Work instructions - Please take the lines from the one holding "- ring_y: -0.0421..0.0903" through the one holding "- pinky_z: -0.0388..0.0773" in the data below and copy them exactly.

Dataset excerpt -
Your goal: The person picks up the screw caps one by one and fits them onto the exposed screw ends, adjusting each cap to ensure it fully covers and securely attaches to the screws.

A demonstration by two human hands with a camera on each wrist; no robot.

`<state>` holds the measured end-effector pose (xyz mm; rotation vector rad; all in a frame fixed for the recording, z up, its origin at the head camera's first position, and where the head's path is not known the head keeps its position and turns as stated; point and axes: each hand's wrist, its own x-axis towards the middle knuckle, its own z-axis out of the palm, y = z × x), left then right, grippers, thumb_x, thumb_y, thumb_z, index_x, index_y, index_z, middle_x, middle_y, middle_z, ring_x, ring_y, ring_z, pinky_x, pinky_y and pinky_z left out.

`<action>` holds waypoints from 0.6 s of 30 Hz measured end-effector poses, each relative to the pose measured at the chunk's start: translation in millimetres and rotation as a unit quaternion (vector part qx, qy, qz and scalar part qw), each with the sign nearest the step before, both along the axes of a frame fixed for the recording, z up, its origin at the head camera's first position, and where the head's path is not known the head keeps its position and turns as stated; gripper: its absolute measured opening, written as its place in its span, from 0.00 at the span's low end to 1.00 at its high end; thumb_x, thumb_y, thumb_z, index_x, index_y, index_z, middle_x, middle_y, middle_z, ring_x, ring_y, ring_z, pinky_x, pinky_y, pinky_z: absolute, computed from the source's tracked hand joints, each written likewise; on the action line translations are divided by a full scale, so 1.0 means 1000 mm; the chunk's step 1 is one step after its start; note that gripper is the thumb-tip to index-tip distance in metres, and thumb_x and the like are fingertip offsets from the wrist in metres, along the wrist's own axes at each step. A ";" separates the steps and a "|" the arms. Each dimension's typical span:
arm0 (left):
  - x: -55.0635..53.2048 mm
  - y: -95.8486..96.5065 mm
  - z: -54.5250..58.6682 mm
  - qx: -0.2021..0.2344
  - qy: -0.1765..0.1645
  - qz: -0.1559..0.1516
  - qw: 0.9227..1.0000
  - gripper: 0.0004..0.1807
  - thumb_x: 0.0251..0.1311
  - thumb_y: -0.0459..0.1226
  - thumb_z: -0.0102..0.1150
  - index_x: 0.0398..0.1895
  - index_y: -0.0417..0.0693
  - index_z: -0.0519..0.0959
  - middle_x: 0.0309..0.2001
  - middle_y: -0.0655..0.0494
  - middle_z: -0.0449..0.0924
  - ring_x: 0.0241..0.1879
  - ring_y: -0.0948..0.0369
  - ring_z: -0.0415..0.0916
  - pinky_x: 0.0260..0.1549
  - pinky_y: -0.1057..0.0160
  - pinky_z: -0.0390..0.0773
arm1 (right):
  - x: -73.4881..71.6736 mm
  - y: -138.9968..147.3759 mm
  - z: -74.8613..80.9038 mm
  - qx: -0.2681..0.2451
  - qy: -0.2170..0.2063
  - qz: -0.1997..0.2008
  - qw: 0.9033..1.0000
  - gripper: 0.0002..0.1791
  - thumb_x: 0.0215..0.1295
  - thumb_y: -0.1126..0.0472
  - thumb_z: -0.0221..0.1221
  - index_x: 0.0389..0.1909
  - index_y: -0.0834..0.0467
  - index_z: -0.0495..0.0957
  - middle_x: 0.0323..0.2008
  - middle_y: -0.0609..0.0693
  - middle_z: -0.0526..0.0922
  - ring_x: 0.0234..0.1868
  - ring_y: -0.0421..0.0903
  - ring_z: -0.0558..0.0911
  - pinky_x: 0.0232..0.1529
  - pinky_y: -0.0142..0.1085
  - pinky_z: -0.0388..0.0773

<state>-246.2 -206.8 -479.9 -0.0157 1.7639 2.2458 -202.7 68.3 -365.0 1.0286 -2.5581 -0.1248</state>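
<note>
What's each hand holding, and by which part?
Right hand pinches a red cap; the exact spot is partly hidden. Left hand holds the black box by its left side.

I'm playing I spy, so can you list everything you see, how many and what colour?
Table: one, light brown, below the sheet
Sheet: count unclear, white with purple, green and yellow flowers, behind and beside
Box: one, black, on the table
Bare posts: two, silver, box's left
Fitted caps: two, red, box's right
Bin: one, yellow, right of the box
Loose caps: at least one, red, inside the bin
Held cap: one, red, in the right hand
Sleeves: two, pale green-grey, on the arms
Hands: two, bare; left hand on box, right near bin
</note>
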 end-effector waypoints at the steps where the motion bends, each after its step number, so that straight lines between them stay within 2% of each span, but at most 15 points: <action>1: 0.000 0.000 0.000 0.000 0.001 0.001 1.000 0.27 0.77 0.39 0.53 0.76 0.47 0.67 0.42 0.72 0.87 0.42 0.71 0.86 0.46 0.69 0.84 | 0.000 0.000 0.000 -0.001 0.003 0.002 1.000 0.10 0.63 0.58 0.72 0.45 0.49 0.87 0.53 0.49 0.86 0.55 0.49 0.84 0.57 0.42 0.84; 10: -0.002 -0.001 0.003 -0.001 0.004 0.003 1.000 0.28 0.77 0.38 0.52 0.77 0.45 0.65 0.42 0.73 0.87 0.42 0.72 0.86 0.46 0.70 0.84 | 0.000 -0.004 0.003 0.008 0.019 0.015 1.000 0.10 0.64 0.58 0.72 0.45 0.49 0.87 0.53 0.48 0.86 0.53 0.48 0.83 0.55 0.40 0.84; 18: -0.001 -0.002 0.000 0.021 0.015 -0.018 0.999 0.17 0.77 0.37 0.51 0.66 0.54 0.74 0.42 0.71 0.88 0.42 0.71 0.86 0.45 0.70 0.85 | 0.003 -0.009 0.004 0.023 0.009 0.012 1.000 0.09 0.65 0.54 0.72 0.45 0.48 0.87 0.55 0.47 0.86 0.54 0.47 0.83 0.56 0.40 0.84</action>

Answer to this task -
  - ring_y: -0.0421..0.0903
  - ring_z: -0.0558..0.0911
  - pinky_x: 0.0232..0.1529
  - pinky_y: -0.0142..0.1085
  - pinky_z: -0.0388..0.0773

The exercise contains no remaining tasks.